INSTRUCTIONS FOR THE TASK: Restate all the data word for word and omit the pictures.

[Excerpts from a dataset]
____
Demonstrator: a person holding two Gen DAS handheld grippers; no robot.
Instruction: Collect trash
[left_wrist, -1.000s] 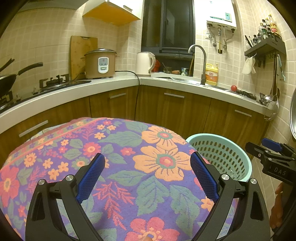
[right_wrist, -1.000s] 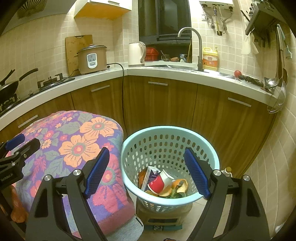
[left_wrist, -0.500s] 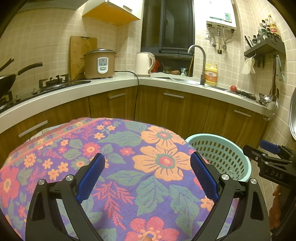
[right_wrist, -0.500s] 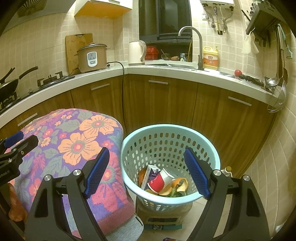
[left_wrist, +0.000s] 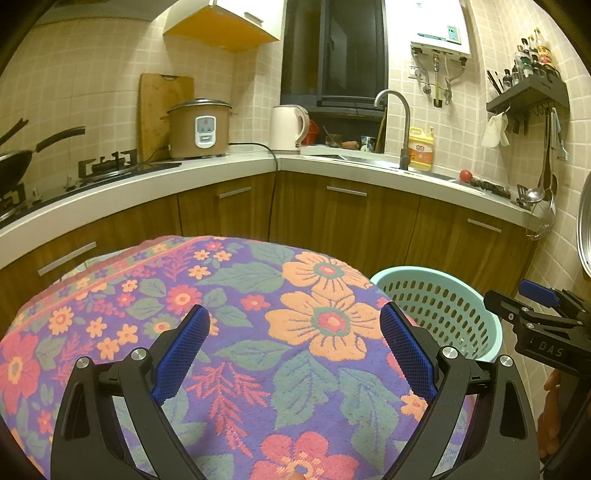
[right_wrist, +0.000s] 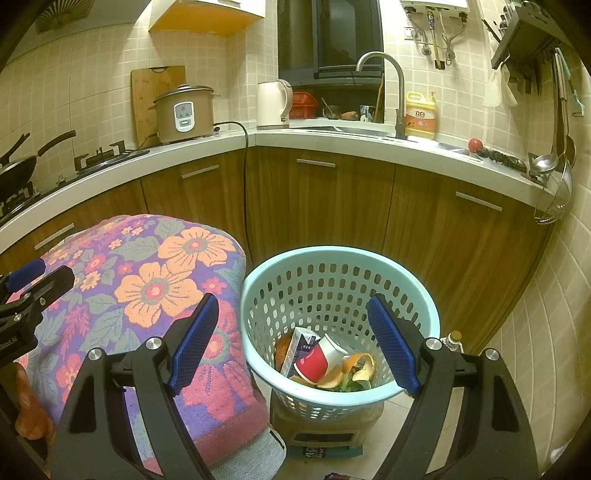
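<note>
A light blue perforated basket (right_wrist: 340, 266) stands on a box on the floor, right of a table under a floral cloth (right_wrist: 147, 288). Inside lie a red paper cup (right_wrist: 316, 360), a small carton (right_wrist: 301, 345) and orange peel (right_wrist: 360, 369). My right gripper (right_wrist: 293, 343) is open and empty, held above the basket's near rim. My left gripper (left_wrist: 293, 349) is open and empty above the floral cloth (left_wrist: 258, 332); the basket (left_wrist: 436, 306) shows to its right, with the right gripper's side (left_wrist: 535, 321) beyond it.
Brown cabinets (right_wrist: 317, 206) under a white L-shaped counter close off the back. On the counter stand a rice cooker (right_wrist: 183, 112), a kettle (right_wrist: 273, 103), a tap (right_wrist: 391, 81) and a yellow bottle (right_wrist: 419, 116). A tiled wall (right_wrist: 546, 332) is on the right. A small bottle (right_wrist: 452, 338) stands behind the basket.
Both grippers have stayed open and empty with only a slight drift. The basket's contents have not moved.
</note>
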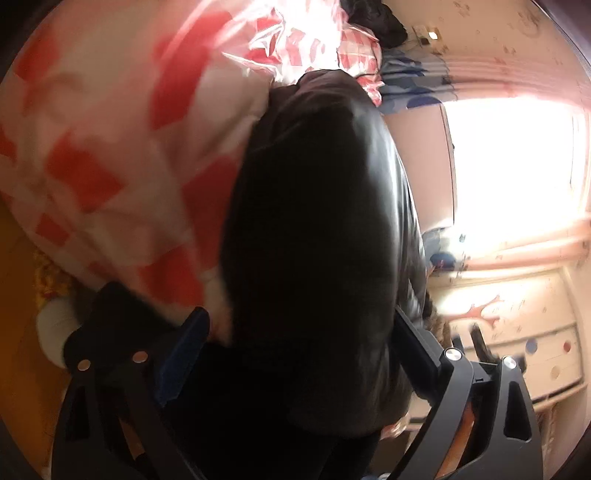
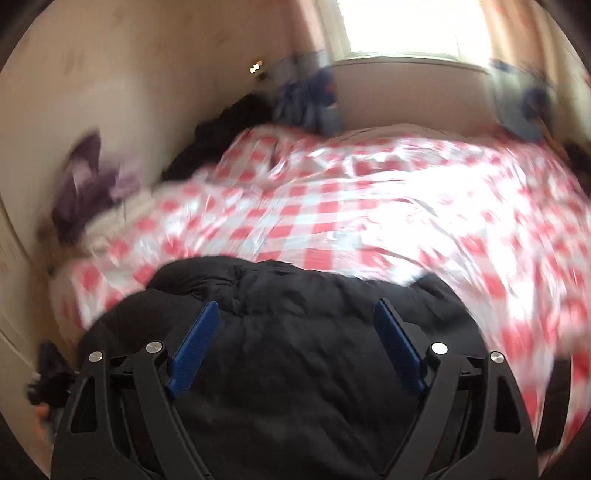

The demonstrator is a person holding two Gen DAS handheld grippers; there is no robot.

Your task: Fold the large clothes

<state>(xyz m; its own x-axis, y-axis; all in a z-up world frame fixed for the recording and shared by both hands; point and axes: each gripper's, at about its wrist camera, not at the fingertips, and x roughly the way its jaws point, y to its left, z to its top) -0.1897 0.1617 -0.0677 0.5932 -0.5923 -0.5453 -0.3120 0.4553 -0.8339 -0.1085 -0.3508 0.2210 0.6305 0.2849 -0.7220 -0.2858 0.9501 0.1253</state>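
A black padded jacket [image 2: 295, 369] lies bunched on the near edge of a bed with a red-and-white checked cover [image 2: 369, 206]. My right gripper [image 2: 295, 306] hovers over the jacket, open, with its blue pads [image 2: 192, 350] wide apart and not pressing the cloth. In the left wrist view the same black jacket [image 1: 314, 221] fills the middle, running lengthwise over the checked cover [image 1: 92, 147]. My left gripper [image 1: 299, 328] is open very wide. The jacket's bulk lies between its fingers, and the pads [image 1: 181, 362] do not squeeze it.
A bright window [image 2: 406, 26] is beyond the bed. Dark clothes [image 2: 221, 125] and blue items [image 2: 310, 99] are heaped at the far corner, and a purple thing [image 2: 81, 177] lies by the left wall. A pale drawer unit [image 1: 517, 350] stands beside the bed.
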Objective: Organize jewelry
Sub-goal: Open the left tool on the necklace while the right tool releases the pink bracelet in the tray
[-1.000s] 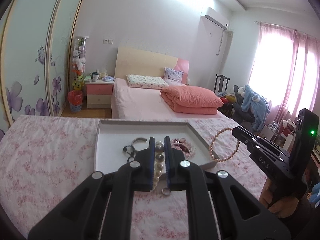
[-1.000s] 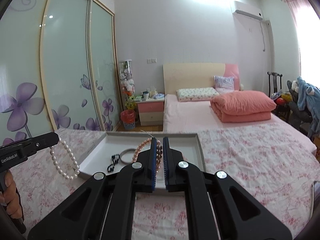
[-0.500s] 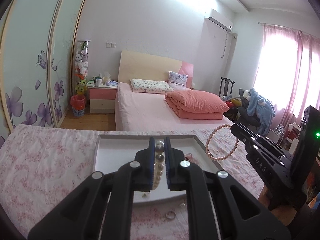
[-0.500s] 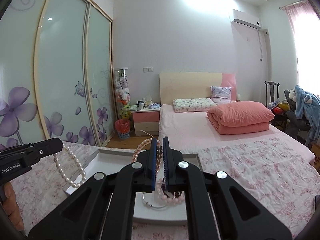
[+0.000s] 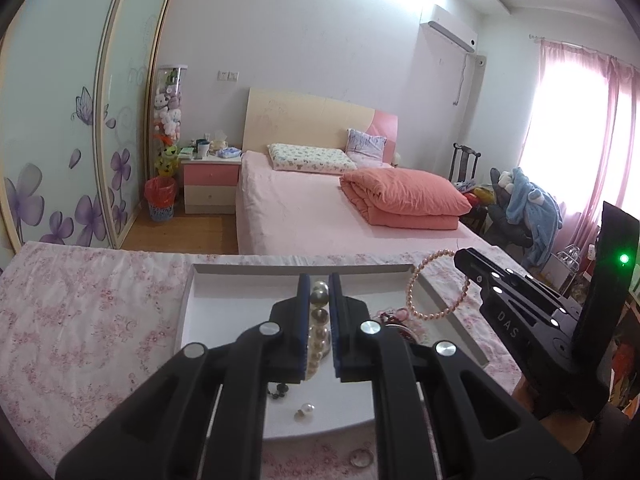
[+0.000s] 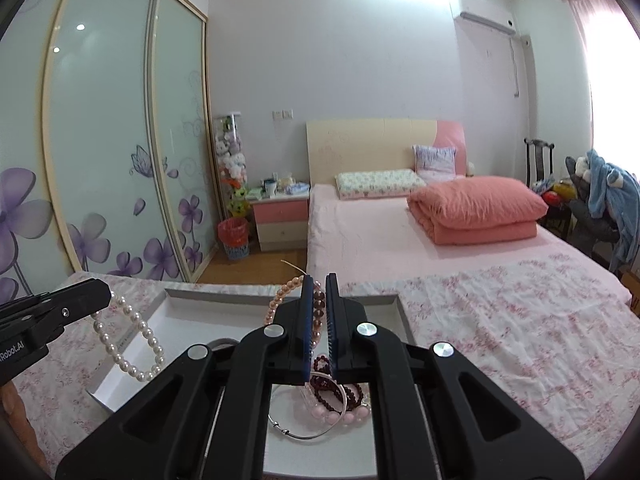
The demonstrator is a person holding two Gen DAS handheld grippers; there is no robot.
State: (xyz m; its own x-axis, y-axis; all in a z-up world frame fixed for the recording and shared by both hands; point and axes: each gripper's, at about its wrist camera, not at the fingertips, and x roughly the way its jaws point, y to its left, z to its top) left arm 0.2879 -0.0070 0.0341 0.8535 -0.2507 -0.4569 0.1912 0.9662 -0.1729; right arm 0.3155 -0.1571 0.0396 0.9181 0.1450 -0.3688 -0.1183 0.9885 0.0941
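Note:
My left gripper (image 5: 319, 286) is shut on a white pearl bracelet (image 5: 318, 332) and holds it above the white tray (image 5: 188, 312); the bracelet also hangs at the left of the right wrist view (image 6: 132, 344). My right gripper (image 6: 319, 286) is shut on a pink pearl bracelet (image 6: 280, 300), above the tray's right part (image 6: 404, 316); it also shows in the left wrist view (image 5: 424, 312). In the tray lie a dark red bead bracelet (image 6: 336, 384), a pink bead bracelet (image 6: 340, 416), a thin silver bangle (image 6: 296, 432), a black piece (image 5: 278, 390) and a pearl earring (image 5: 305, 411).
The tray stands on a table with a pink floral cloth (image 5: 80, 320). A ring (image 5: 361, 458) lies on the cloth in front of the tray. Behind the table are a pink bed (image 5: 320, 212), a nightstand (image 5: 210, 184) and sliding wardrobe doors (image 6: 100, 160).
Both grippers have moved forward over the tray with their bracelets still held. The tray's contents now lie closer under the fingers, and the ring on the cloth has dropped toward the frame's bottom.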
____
EXPECTED ANSWER:
Demonstrator: a person holding two Gen DAS handheld grippers; no robot.
Instruction: Collect trash
[left_wrist, -1.000s] 
[right_wrist, -1.000s] 
[left_wrist, -0.500s] 
[right_wrist, -0.500s] 
[left_wrist, +0.000s] 
[right_wrist, +0.000s] 
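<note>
A light blue perforated basket (right_wrist: 340, 266) stands on a box on the floor, right of a table under a floral cloth (right_wrist: 147, 288). Inside lie a red paper cup (right_wrist: 316, 360), a small carton (right_wrist: 301, 345) and orange peel (right_wrist: 360, 369). My right gripper (right_wrist: 293, 343) is open and empty, held above the basket's near rim. My left gripper (left_wrist: 293, 349) is open and empty above the floral cloth (left_wrist: 258, 332); the basket (left_wrist: 436, 306) shows to its right, with the right gripper's side (left_wrist: 535, 321) beyond it.
Brown cabinets (right_wrist: 317, 206) under a white L-shaped counter close off the back. On the counter stand a rice cooker (right_wrist: 183, 112), a kettle (right_wrist: 273, 103), a tap (right_wrist: 391, 81) and a yellow bottle (right_wrist: 419, 116). A tiled wall (right_wrist: 546, 332) is on the right. A small bottle (right_wrist: 452, 338) stands behind the basket.
Both grippers have stayed open and empty with only a slight drift. The basket's contents have not moved.
</note>
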
The demonstrator is a person holding two Gen DAS handheld grippers; there is no robot.

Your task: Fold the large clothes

<state>(xyz m; its own x-axis, y-axis; all in a z-up world frame fixed for the recording and shared by both hands; point and axes: each gripper's, at about its wrist camera, not at the fingertips, and x roughly the way its jaws point, y to its left, z to its top) -0.1897 0.1617 -0.0677 0.5932 -0.5923 -0.5453 -0.3120 0.4553 -0.8339 -0.1085 -0.3508 0.2210 0.6305 0.2849 -0.7220 -0.2858 0.9501 0.1253</state>
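A black padded jacket [image 2: 295, 369] lies bunched on the near edge of a bed with a red-and-white checked cover [image 2: 369, 206]. My right gripper [image 2: 295, 306] hovers over the jacket, open, with its blue pads [image 2: 192, 350] wide apart and not pressing the cloth. In the left wrist view the same black jacket [image 1: 314, 221] fills the middle, running lengthwise over the checked cover [image 1: 92, 147]. My left gripper [image 1: 299, 328] is open very wide. The jacket's bulk lies between its fingers, and the pads [image 1: 181, 362] do not squeeze it.
A bright window [image 2: 406, 26] is beyond the bed. Dark clothes [image 2: 221, 125] and blue items [image 2: 310, 99] are heaped at the far corner, and a purple thing [image 2: 81, 177] lies by the left wall. A pale drawer unit [image 1: 517, 350] stands beside the bed.
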Objective: Organize jewelry
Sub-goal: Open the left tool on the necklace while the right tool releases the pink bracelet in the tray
[-1.000s] 
[-1.000s] 
[-0.500s] 
[-0.500s] 
[+0.000s] 
[+0.000s] 
The demonstrator is a person holding two Gen DAS handheld grippers; there is no robot.
State: (xyz m; its own x-axis, y-axis; all in a z-up world frame fixed for the recording and shared by both hands; point and axes: each gripper's, at about its wrist camera, not at the fingertips, and x roughly the way its jaws point, y to its left, z to its top) left arm 0.2879 -0.0070 0.0341 0.8535 -0.2507 -0.4569 0.1912 0.9662 -0.1729; right arm 0.3155 -0.1571 0.0396 0.9181 0.1450 -0.3688 -0.1183 0.9885 0.0941
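Note:
My left gripper (image 5: 319, 286) is shut on a white pearl bracelet (image 5: 318, 332) and holds it above the white tray (image 5: 188, 312); the bracelet also hangs at the left of the right wrist view (image 6: 132, 344). My right gripper (image 6: 319, 286) is shut on a pink pearl bracelet (image 6: 280, 300), above the tray's right part (image 6: 404, 316); it also shows in the left wrist view (image 5: 424, 312). In the tray lie a dark red bead bracelet (image 6: 336, 384), a pink bead bracelet (image 6: 340, 416), a thin silver bangle (image 6: 296, 432), a black piece (image 5: 278, 390) and a pearl earring (image 5: 305, 411).
The tray stands on a table with a pink floral cloth (image 5: 80, 320). A ring (image 5: 361, 458) lies on the cloth in front of the tray. Behind the table are a pink bed (image 5: 320, 212), a nightstand (image 5: 210, 184) and sliding wardrobe doors (image 6: 100, 160).
Both grippers have moved forward over the tray with their bracelets still held. The tray's contents now lie closer under the fingers, and the ring on the cloth has dropped toward the frame's bottom.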

Nothing further remains to be added to the answer.